Now it should be noted here in passing, that with the exception of boycott and volunteering, every other item in the above propaganda had been more or less tried and with varying success in all parts of the country, but more particularly in the Punjab and Maharashtra before this. The Deccan education Society and the Poona Fergusson College were the offshoots of the desire to further the cause of education by self-imposed sacrifices, with the underlying motives of quickening the patriotic impulse and the Nationalist spirit. Similarly Swadeshi, co-operative organisations, and private arbitration courts had been thought of and tried. The motives underlying these attempts were absolutely patriotic, combining an element of philanthropy in them. The private colleges in Bengal, started by Vidyasagar and others, were also due to the same impulse, and so was the Pachaipiya College at Madras. Bombay had its own schemes and was ahead of the rest of India in purely Indian industrial and trade organisations.
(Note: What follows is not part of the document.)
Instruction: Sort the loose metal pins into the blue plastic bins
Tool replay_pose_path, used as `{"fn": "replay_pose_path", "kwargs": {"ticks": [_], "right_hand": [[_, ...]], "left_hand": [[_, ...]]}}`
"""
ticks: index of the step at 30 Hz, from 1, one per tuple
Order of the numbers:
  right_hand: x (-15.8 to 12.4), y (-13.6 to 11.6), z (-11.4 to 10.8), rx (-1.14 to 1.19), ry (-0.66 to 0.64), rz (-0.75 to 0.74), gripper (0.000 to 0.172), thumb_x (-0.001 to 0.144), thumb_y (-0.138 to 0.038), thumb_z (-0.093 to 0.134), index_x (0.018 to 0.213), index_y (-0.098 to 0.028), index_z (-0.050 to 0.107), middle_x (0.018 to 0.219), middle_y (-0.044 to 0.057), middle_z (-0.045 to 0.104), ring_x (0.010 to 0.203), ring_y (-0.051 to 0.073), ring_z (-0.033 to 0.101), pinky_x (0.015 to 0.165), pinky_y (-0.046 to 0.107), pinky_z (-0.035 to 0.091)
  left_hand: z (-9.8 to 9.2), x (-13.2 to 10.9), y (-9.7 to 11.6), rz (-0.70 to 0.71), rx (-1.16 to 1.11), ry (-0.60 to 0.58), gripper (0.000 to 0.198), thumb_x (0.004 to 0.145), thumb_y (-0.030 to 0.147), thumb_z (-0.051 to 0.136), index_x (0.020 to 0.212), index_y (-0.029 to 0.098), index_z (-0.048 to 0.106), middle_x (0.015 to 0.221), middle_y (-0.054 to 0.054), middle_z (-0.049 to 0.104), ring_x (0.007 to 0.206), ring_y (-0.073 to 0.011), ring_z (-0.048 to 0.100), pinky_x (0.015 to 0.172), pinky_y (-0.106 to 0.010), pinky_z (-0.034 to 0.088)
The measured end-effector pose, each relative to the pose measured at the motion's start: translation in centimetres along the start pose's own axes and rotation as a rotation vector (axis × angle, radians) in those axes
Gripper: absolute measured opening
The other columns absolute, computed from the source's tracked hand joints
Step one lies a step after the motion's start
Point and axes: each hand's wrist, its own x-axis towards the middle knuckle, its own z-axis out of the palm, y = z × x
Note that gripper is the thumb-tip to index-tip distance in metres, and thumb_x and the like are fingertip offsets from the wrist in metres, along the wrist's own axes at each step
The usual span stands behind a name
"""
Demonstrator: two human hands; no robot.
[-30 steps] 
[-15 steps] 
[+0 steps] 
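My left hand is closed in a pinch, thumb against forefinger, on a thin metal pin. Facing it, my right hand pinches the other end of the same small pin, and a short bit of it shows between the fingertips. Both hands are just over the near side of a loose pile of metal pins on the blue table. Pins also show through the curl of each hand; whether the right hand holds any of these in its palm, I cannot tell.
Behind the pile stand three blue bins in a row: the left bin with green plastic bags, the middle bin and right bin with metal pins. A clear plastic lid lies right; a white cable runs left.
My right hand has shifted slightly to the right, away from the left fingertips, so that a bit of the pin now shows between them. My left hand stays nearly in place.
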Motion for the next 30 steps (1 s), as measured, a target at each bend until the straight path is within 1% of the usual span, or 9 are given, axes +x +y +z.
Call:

Similarly in the Punjab the idea of swadeshi had been started as early as 1877. The motives were economic and patriotic. The idea of national education had found expression in the D. A. V. (Dayanand Anglo-Vedic) College, and that of national co-operative organisations in the “Punjab National Bank,” the “Bharat Insurance Company” and other joint stock concerns. Religious and philanthropic motives had brought into existence the Hindu orphan movement, the famine relief movement, and so on. A little volunteering had also been attempted in connection with the famine relief movement and the Kangra earthquake relief movement. Long before 1905, the Punjab had a network of privately organised, privately financed, unaided schools and other charitable institutions, over which the Government had little effective control. Patriotism and philanthropy were the underlying motives of these institutions, but not politics.[68]